Di sisi lain, banyak orang berbondong – bondong mencariNya. Dan mereka merasa nyaman, bahkan mengklaim telah menemukanNya. Sayang mereka hanya menemukan kasihNya. Belum menemukan keridhoanNya. Jalan menuju keharibaanNya, bertemu denganNya di surga sana. Bahkan yang di dalam cahaya pun meradang, kegelisahan. Entah apa yang dicari? Mungkin seperti gambaran ayat berikut ini.

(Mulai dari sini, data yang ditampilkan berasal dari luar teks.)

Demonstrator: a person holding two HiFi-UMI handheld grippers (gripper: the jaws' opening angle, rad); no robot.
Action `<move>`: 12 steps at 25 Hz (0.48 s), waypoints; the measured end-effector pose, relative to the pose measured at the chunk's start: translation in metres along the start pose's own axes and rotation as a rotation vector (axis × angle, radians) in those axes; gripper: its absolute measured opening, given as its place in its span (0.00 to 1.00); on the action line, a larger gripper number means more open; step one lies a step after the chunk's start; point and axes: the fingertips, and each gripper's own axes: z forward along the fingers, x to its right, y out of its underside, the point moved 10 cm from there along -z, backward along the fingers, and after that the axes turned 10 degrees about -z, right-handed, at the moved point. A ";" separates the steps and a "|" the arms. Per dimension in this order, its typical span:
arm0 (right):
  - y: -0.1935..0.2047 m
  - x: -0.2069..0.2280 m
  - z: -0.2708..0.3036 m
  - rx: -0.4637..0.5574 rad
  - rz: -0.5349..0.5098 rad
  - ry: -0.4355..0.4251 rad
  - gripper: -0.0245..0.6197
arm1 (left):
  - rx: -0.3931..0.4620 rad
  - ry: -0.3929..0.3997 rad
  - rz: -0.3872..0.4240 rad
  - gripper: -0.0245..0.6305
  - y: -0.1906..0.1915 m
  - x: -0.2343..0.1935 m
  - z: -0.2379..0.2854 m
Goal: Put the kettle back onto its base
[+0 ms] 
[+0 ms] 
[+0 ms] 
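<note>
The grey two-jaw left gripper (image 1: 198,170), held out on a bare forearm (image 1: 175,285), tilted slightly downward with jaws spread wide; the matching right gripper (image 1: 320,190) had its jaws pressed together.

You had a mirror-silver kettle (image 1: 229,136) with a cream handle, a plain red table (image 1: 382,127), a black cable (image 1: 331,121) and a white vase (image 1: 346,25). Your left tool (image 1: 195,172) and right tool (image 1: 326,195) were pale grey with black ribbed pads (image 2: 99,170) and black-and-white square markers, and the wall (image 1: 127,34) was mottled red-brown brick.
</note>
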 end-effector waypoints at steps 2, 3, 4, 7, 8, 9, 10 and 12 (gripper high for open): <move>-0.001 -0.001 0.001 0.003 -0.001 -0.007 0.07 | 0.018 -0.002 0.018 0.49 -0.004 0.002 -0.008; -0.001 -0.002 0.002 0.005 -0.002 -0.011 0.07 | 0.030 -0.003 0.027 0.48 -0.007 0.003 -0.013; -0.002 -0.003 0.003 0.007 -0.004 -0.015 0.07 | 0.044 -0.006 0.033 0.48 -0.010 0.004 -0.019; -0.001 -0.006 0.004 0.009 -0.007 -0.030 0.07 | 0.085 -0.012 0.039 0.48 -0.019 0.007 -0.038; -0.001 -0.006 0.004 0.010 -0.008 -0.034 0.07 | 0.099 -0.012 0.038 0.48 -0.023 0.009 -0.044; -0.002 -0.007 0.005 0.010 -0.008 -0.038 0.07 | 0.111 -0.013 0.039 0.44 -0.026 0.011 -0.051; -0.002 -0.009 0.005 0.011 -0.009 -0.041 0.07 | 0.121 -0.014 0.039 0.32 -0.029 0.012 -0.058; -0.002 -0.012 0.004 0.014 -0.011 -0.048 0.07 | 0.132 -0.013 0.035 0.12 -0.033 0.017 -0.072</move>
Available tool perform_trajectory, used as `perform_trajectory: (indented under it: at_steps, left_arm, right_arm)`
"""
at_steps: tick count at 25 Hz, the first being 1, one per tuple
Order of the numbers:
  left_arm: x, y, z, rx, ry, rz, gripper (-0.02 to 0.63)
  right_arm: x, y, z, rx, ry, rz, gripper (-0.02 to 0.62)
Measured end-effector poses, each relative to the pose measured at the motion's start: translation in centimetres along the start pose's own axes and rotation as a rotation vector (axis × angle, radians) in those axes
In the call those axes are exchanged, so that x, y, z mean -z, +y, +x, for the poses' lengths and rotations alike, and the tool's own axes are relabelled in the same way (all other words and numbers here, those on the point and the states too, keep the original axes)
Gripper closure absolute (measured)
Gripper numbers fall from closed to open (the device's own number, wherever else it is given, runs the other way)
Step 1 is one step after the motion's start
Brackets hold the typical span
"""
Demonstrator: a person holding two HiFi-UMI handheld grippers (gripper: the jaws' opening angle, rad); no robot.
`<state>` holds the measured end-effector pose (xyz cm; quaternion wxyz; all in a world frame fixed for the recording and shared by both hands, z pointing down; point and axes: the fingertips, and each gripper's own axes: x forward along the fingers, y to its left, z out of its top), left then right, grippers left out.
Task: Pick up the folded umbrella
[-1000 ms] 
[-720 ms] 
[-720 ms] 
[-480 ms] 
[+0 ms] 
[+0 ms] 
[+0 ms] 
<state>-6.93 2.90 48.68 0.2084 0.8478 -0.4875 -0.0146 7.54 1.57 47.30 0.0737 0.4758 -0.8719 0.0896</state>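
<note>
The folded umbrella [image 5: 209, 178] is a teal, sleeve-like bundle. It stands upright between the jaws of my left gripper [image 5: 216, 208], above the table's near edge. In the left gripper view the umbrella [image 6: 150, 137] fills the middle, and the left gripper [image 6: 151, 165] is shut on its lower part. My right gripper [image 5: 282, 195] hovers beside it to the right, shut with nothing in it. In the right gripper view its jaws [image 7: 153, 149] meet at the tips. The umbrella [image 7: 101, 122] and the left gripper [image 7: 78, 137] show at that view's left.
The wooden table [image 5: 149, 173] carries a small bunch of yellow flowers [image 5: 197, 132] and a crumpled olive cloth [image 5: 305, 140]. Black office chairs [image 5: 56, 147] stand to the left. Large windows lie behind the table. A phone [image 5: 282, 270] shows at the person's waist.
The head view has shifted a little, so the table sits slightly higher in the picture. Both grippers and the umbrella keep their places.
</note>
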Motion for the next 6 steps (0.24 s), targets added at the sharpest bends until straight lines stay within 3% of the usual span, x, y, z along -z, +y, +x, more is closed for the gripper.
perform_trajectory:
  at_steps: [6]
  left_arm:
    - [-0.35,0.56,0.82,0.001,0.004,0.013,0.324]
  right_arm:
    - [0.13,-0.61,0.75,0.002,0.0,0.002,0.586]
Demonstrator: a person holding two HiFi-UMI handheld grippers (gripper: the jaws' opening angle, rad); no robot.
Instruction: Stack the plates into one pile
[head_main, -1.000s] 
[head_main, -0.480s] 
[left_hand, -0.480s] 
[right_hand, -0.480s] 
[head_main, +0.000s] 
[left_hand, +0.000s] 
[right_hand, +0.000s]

Allah berfirman dalam Surat Hajj ayat 11, “Dan di antara manusia ada orang yang menyembah Allah dengan berada di tepi keraguan; maka jika ia memperoleh kebajikan, tetaplah ia dalam keadaan itu, dan jika ia ditimpa oleh suatu bencana, berbaliklah ia ke belakang. Rugilah ia di dunia dan di akhirat. Yang demikian itu adalah kerugian yang nyata.”
Ragu adalah awal penolakan, sebelum benar – benar jauh meninggalkan menuju ketiadaan cahaya, koreksilah kembali langkah –langkah kaki kecil ini.